In un panorama globale dominato sempre più dal formato-singolo (specialmente se breve e conforme ai “diktat” di mamma Spotify) riuscire a smerciare due milioni di copie di un proprio album è impresa da celebrarsi, con tutti i crismi del caso. Non se ti chiami Taylor Swift, però, e con tale risultato certifichi il tuo peggior risultato di vendite di sempre. A quel punto, correre ai ripari è un attimo, e pianificare la prossima mossa diventa una questione di primaria importanza. “Fallita” la venture più aggressiva e urban di “Reputation”, la popstress statunitense rientra in alvei a lei più familiari, abbracciando una dimensione più distesa e solare, in linea con la svolta sintetica intrapresa con “1989”.
Ben oltre il ritorno al country da molti paventato (quando non atteso), “Lover” è la conferma di un passaggio a una dimensione pop sventagliata senza alcun timore, che qui trova pieno sfogo in un album-fiume di diciotto tracce, piegato a una ritrovata serenità nel quotidiano dell'autrice. A giudicare dai risultati ottenuti in pochissimi giorni, la scelta è già un successo strepitoso.

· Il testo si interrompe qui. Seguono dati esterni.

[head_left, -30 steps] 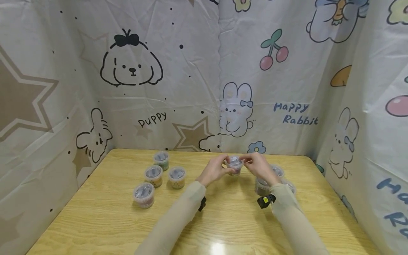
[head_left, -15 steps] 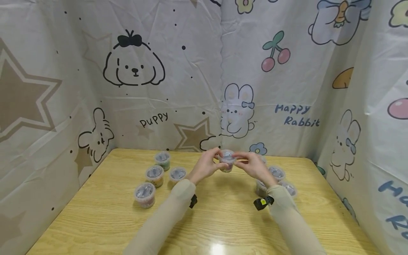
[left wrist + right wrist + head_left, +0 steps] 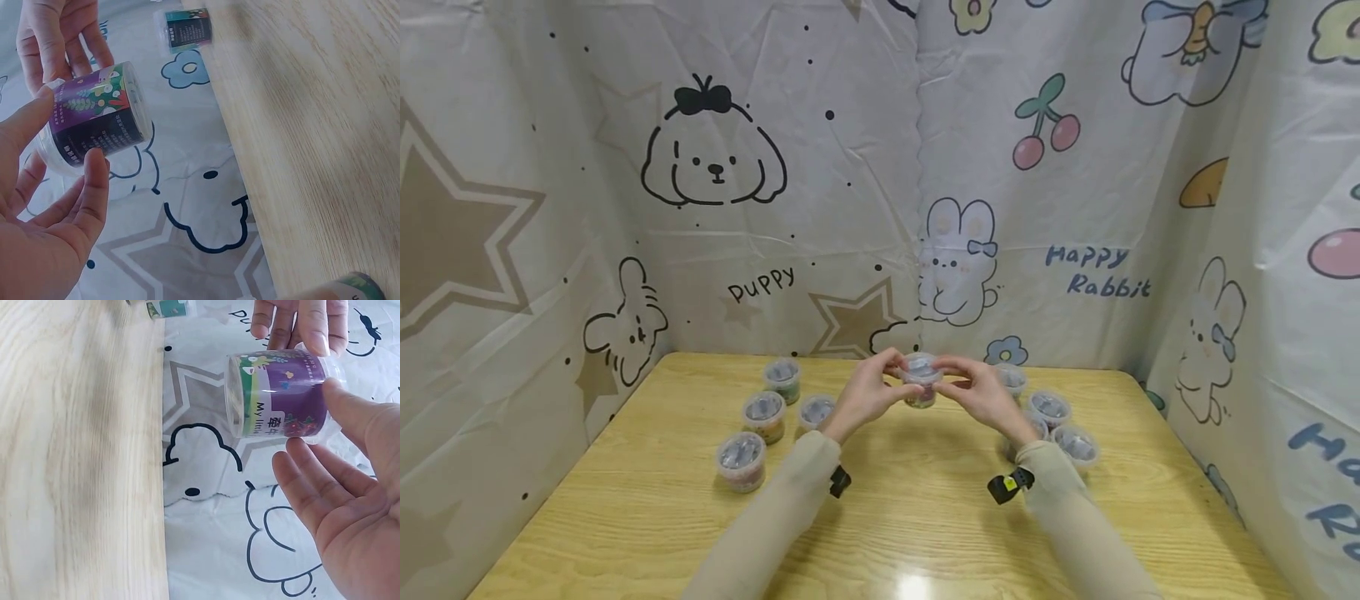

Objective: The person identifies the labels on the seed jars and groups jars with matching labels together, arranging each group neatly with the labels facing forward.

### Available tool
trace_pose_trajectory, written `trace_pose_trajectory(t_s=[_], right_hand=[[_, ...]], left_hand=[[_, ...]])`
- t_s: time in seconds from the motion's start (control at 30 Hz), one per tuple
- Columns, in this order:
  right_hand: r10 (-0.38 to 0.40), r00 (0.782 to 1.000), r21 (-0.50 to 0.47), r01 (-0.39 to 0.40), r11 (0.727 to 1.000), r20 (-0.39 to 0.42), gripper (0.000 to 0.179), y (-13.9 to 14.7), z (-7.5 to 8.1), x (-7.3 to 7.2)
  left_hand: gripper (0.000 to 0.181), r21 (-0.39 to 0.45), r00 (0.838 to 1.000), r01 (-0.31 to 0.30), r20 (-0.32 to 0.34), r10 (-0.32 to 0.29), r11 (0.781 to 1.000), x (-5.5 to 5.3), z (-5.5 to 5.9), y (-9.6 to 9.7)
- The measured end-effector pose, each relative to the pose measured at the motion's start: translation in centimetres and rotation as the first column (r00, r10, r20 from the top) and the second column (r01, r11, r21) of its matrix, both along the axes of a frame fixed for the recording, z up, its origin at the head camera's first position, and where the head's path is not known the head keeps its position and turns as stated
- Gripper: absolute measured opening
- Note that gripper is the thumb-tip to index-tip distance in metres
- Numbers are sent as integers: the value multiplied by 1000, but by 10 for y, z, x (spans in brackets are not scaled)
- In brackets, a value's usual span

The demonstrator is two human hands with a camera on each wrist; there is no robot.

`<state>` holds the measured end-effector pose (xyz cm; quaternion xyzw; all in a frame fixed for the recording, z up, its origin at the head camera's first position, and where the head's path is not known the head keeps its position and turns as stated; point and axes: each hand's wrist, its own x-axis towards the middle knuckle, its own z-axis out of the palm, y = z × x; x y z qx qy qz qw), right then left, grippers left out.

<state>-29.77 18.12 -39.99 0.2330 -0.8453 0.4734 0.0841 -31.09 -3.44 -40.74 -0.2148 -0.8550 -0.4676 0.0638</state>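
A small clear plastic tub (image 3: 921,381) with a translucent lid is up off the table near its back edge, between both hands. Purple, black and green colours its printed label (image 3: 94,103) in the left wrist view. My left hand (image 3: 871,390) pinches it from the left, thumb and fingers on opposite sides. From the right, my right hand (image 3: 981,393) also holds it around the lid's rim. The right wrist view shows the same tub (image 3: 281,394) lying across the picture, its purple side turned to the camera. Its contents cannot be made out.
Several similar lidded tubs (image 3: 741,460) stand at the left of the wooden table (image 3: 910,517), one partly behind my left wrist. Another group of tubs (image 3: 1077,447) stands at the right, one partly covered by my right forearm. A printed cloth (image 3: 850,167) hangs behind.
Both hands have carried the tub leftward and slightly up, away from the right-hand group. A tub at the back right has come into view. The other tubs stay put.
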Motion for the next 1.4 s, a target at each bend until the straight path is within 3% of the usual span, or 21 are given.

Occorre mettere in chiaro sin da ora che sia nel complesso, sia scendendo a considerare ciascuno dei vari brani, i picchi negativi toccati dal precedente disco fortunatamente qui non sussistono. Neanche i due singoli di lancio diffusi negli scorsi mesi, il caramelloso motivetto dai toni disneyani rispondente al titolo di “ME!”, come il confuso tentativo di commento anti-sessismo e omofobia incluso nelle cadenze minimali di “You Need To Calm Down”, riescono nell'impresa, peccando piuttosto in ingenuità ed eccessiva smielatezza.
Se è vero che il ritorno ai toni più pacati e sentimentali di un tempo rende difficili certe maldestre inclinazioni urban, nondimeno è l'approdo a una produzione nuovamente curata che restituisce un'immagine più convincente e decisa, tale da sopperire anche a diversi momenti melodicamente sottotono. Complice la collaborazione del factotum Jack Antonoff (già alla corte di St. Vincent, Lorde e Carly Rae Jepsen), il sound trova una nuova brillantezza, escogita soluzioni curiose, quasi impensabili in precedenza per un disco di Swift. Dalle fattezze synth-ambient di “The Archer” (tra i pezzi forti del suo canzoniere), strutturate a organizzarsi in un inesorabile crescendo sonico, passando per le peculiari fattezze folktroniche di “It's Nice To Have A Friend”, il disco è disseminato di idee singolari, trova un'ottima varietà sonora che spezza la stucchevolezza espressiva dell'autrice.
Certo, non tutti gli esperimenti godono di egual fortuna (“Paper Rings” a simulare con tutta la fiacchezza del caso il pop-punk della prima Avril Lavigne), e qualche concessione al passato si muove tra estrema prevedibilità (la dedica alla madre malata nel manierato country-pop di “Soon You'll Get Better”, in compagnia delle redivive Dixie Chicks) e un senso melodico del tutto raffazzonato (la strofa à-la Mazzy Star della title track, che sfocia in un ritornello a dir poco sheeraniano). Anche in questa apologia dello sdilinquimento, “Lover” centra una manciata di pezzi che testimoniano come con un pizzico di infantilismo in meno la penna di Swift sarebbe capace di cose quantomeno dignitose.
Dalle cadenze très Lana Del Rey di “Miss Americana & The Heartbreak Prince”, passando per lo snello melodismo di “Cruel Summer” (co-scritta assieme a St. Vincent), vi è del materiale di buona fattura incluso nel disco. Troppo poco, però, per redimere un album ancora chiuso in pruriginose turbe tardo-adolescenziali e dedito nuovamente a confettosi dissing senza alcuna cattiveria (il brano d'apertura, ulteriore pegno a Ed Sheeran). Indubbiamente i numeri certificano la giustezza delle scelte di Taylor Swift, per quanto tempo ancora però potrà improvvisarsi teenager fuori tempo massimo?